La France réduit son soutien

Malheureusement cette augmentation des ressources nationales ne pourra se faire du jour au lendemain et d’ici là les financements extérieurs continueront de jouer un rôle décisif. Aujourd’hui l’aide publique au développement (APD), représente une part critique des dépenses de santé – 19% au Sénégal. La France, fervente défenseuse de la CSU sur la scène internationale fait le choix de coupes drastiques depuis quelques années sur son aide extérieure : moins 9,8% en 2013 (alors même que son volume augmentait de 6,1% au niveau mondial). Si la tendance se poursuit, on peut s’attendre à une chute des crédits budgétaires de 20% entre 2012 et 2017. Une tendance d’autant plus inquiétante que la France ne consacre que 0,5% de son APD santé à la protection sociale (23 millions d’euros entre 2006 et 2010). Il y a bien sûr eu des signes encourageants, comme en 2013 les 30 millions d’euros issus de la taxe sur les transactions financières (TTF) pour l’Initiative Solidarité Santé Sahel en faveur de la gratuité des soins pour les enfants de moins de 5 ans, répartis entre cinq pays. Mais cela ressemble davantage à un coup politique qu’une véritable stratégie de soutien aux politiques de CSU dans les pays. Deux ans après l’annonce seuls 12 millions ont été octroyés. Alors que la France célèbre cet anniversaire, on s’inquiète que le discours officiel sur la CSU associé à l’objectif de mobilisation des ressources nationale dans les pays, ne soit utilisé pour venir légitimer des coupes toujours plus importantes dans les budgets de l’aide internationale en santé.
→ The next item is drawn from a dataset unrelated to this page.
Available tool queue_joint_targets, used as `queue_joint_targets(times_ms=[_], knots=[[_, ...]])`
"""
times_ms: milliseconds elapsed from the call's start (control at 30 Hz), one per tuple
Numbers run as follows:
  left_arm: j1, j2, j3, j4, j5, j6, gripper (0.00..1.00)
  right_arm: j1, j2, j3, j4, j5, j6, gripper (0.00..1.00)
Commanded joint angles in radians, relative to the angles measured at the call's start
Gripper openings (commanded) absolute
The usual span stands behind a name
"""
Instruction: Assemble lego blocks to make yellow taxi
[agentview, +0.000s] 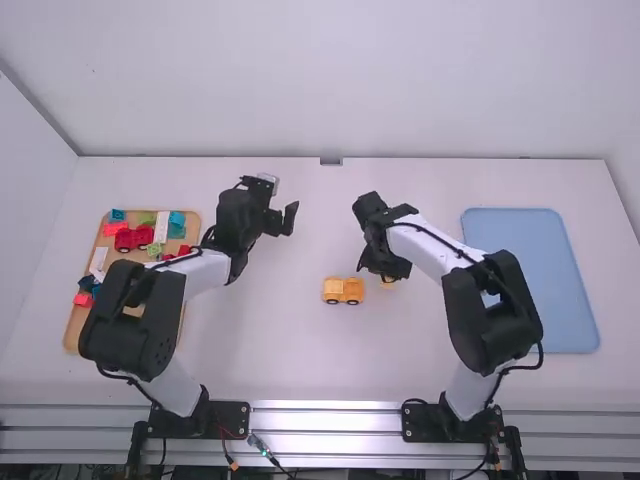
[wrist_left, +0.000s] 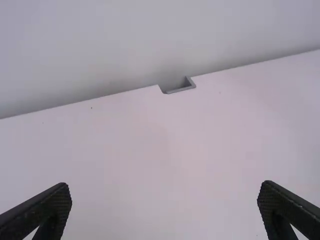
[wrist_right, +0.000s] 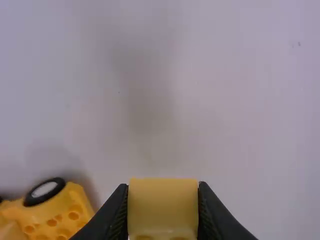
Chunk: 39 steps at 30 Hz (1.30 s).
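Right fingers (wrist_right: 116, 215) pinch a yellow block (wrist_right: 162, 205) by its sides; my left fingers (wrist_left: 46, 210) stand wide apart, empty. Toward the left edge from it, the taxi (agentview: 343, 290) sits mid-desk (agentview: 300, 360). I should square the block up, then press straight down.

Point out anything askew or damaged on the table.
Nothing stands out: the yellow car stands on its wheels, the right gripper grips a yellow block squarely, and the coloured blocks lie in the tan tray. I see no damage.
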Motion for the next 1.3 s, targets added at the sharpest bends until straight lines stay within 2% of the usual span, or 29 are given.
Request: queue_joint_targets(times_ms=[0,133,267,500,633,767,833,867,900,967,1000,1033,1133,1267], knots=[[-0.005,-0.002,0.025,-0.010,0.014,-0.010,0.99,-0.007,-0.018,-0.003,-0.027,0.045,0.316,0.00],[-0.004,-0.002,0.025,-0.021,0.013,-0.011,0.99,-0.043,-0.018,-0.021,-0.125,0.020,0.645,0.00],[-0.005,-0.002,0.025,-0.019,0.014,-0.011,0.99,-0.080,-0.018,-0.084,-0.088,-0.096,0.850,0.00],[-0.005,-0.002,0.025,-0.013,0.013,-0.029,0.99,-0.139,-0.018,-0.240,0.281,-0.265,0.835,0.00],[-0.004,-0.002,0.025,-0.017,0.012,-0.029,0.99,-0.145,-0.018,-0.284,0.301,-0.263,0.983,0.00],[-0.004,-0.002,0.025,-0.020,0.014,-0.029,0.99,-0.134,-0.018,-0.282,0.293,-0.261,0.990,0.00],[-0.004,-0.002,0.025,-0.019,0.014,-0.029,0.99,-0.128,-0.018,-0.282,0.305,-0.262,0.988,0.10],[-0.004,-0.002,0.025,-0.020,0.014,-0.029,0.99,-0.128,-0.018,-0.283,0.312,-0.261,0.988,0.22],[-0.005,-0.002,0.025,-0.020,0.014,-0.029,0.99,-0.128,-0.018,-0.283,0.319,-0.262,0.981,0.50],[-0.005,-0.002,0.025,-0.021,0.014,-0.029,0.99,-0.129,-0.018,-0.283,0.320,-0.262,0.979,0.77],[-0.004,-0.002,0.025,-0.024,0.014,-0.029,0.99,-0.130,-0.018,-0.283,0.320,-0.266,0.982,0.95],[-0.004,-0.002,0.025,-0.026,0.014,-0.029,0.99,-0.134,-0.018,-0.283,0.320,-0.274,0.973,0.99],[-0.005,-0.002,0.025,-0.034,0.014,-0.029,0.99,-0.152,-0.018,-0.269,0.306,-0.320,0.916,0.99],[-0.005,-0.002,0.025,-0.040,0.014,-0.029,0.99,-0.200,-0.020,-0.186,0.175,-0.391,0.822,0.99]])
Pourquoi si peu d’investissements ? La rengaine de la crise économique tourne en boucle. Les politiques d’austérité mettent à mal les politiques publiques de redistribution, nationales et internationales, pourtant garantes de l’accès aux services essentiels pour toutes et tous. Même dans les pays riches, les inégalités économiques se creusent et avec elles, les inégalités d’accès à la santé. Pourtant c’est justement lors des crises, que ces politiques de redistribution permettent aux populations d’affronter les chocs.
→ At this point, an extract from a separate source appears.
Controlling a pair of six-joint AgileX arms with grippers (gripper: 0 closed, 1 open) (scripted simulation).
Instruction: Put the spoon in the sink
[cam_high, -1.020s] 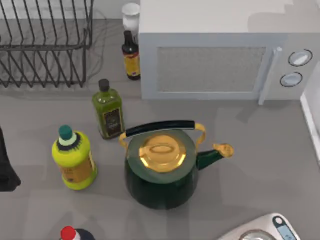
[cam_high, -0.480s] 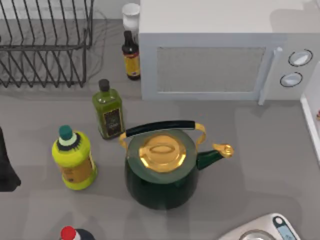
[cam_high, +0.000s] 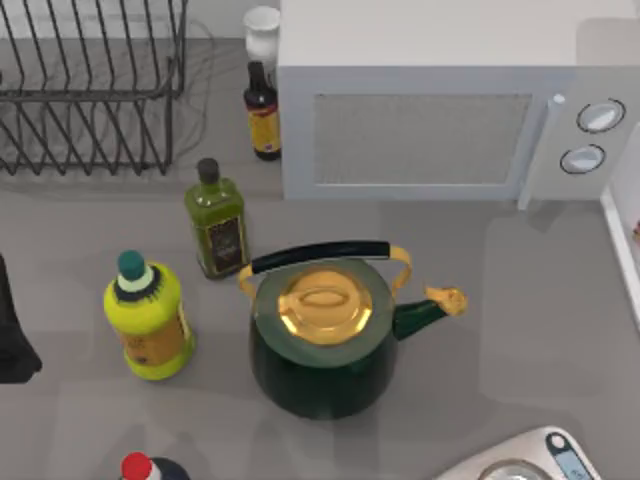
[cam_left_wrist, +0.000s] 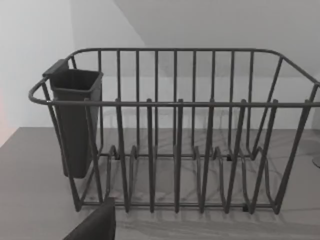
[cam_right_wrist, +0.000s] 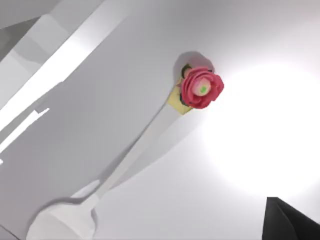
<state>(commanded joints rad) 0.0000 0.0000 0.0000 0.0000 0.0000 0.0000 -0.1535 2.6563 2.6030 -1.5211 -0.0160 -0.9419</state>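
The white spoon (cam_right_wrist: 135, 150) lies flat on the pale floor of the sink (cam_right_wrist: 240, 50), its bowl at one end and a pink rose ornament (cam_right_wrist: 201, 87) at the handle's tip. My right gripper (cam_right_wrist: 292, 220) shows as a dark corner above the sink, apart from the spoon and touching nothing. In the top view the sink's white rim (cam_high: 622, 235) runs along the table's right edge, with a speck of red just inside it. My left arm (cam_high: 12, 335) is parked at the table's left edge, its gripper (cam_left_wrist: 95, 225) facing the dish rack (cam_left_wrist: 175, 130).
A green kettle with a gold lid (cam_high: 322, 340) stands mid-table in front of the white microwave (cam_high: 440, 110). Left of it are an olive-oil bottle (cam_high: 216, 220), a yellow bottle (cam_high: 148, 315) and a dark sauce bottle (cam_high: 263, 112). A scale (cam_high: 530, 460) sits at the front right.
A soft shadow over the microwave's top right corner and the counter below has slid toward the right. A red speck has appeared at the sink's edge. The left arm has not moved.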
Les gouvernements doivent se mobiliser aujourd’hui et pour les 15 années à venir

Comme le soulignait récemment Joseph Stiglitz à propos d’une autre crise qui sévit, elle, en Afrique de l’Ouest : la crise d’Ebola nous rappelle l’importance des gouvernements et de la société civile. Car ce sont eux qui se mobilisent depuis plusieurs mois pour prendre en charge les malades et enrayer l’épidémie. Il est grand temps de faire preuve de cohérence et de ne pas couper les ressources précieuses, qui leur permettent d’agir.
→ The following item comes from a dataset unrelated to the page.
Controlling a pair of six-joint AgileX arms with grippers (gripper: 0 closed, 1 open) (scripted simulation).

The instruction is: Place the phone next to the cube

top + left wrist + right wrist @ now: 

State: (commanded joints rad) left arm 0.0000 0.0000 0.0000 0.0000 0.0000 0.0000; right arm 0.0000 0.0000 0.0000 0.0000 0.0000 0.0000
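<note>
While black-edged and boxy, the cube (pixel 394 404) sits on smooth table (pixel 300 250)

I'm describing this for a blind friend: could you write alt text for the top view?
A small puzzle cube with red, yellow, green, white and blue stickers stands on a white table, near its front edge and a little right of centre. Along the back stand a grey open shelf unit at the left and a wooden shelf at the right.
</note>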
Aujourd’hui, les ministres du Développement se réunissent à Bruxelles pour étudier la réponse à court terme et à moyen terme de l’Union européenne à Ebola, mais également pour examiner les travaux en cours pour définir les objectifs internationaux de développement durable des 15 années à venir. Cette rencontre doit être l’occasion de défendre les politiques publiques de redistribution que sont l’aide publique au développement, en faveur notamment de la CSU pour qu’elle ne reste pas confinée aux déclarations politiques et résolutions internationales, mais devienne une réalité pour les  populations.